Маленький сутулый заморыш смотрел на нее глазами опытной, видавшей виды женщины и что-то бубнил себе под нос.
Потом мулатке показалось, что девушка как-то неестественно широко зевнула, и в этот момент ярко-зеленая пелена заслонила от шоколадной красавицы зал. Перед глазами замелькали зеленые тона, которые плавно замещались кроваво-красным маревом.
«Совсем как светофор», — промелькнуло в голове у обвиняемой.
Когда ее взор просветлел, худышкино кресло зияло пугающей пустотой…
На следующий день оправданная мулатка ехала домой и с удовольствием вспоминала растерянное лицо потерпевшего во время чтения приговора суда.
— После дискредитации свидетеля остались только слово потерпевшего против слова обвиняемой, — монотонно читал судья. — Чего юридически недостаточно для обвинительного приговора.
Снова и снова проигрывая в голове свой триумф, она как обычно ускорилась, чтобы проскочить знакомый перекресток на желтый свет. Но в этот раз, по странному стечению обстоятельств, не глупый иммигрант с заплечной сумкой, а ярко-зеленая помойная машина оказалась на ее пути. Заметив, что пересекающим перекресток машинам загорелся желтый сигнал, водитель мусоровоза снял ногу с тормоза и приготовился к движению. Автоматическая коробка передач чуть-чуть подтянула грузовик вперед. Этого было достаточно, чтобы поймать на бампер несущуюся наперерез легковушку.

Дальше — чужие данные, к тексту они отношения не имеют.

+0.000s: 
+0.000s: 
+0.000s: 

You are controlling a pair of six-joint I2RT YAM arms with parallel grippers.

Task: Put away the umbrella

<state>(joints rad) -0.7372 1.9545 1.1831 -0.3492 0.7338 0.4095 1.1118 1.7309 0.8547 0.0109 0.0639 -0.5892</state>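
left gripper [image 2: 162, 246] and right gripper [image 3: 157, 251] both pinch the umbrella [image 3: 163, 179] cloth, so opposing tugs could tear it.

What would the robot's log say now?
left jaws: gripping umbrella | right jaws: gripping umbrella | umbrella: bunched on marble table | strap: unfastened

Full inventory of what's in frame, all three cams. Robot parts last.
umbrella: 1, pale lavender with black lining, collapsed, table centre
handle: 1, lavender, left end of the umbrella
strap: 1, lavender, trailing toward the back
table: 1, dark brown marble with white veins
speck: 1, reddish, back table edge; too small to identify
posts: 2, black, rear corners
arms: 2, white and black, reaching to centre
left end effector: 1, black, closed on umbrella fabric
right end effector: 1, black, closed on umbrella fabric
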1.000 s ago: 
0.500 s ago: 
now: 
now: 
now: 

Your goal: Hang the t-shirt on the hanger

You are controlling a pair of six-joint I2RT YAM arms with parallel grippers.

Удушающий запах расплескавшихся отходов из мусоровоза ударил шоколадной красавице в нос. Все ее тело обволокло липкое тягучее зловоние. Скрежещущий и коробящийся металл сковал ее, словно рыцарские доспехи. Последнее, что она видела, была выстрелившая из руля воздушная подушка безопасности. Летящий в лицо белый пузырь вдруг стал истончаться и менять цвет, превращаясь в огромный грязный шар, с краев которого стекала вонючая жижа. Когда поверхность пузыря освободилась от зловонной мути, в ней отразилось удивительно голубое небо. По верху прозрачной сферы дугой выгнулся деревянный мост. На нем толпились люди в старинных одеждах и с ужасом смотрели вниз. За их спинами возвышался мрачный замок и давил своей массой на обездвиженную мулатку. Она чувствовала как погружается в вязкую безысходность. Тень от замка накрыла пузырь и необычная картина средневековой толпы исчезла. Теперь стало видно, что в тонкой сфере кто-то находится. Изнутри на шоколадную красавицу смотрел до боли знакомый девичий образ. Где-то совсем недавно она натыкалась на этот колючий взгляд, но вспомнить, где, ей было уже не суждено. По неизвестным причинам подушка безопасности не выполнила своего предназначения. На полпути она неожиданно лопнула и огласила окрестности о расплате за посягательство на семью виккианской воительницы…
Несмотря на неудачный исход судебного разбирательства, несчастья как-то вдруг отступили.
— За черной полосой всегда следует светлая, — жизнеутверждающе заявил Дича. — А как же иначе!? — Да, любимый, — кротко соглашалась Вича.
Она не разубеждала мужа, хотя полагала, что те, кто пытался выжить их из этой страны, уже поняли, что связываться с ней и ее семьей стало небезопасно.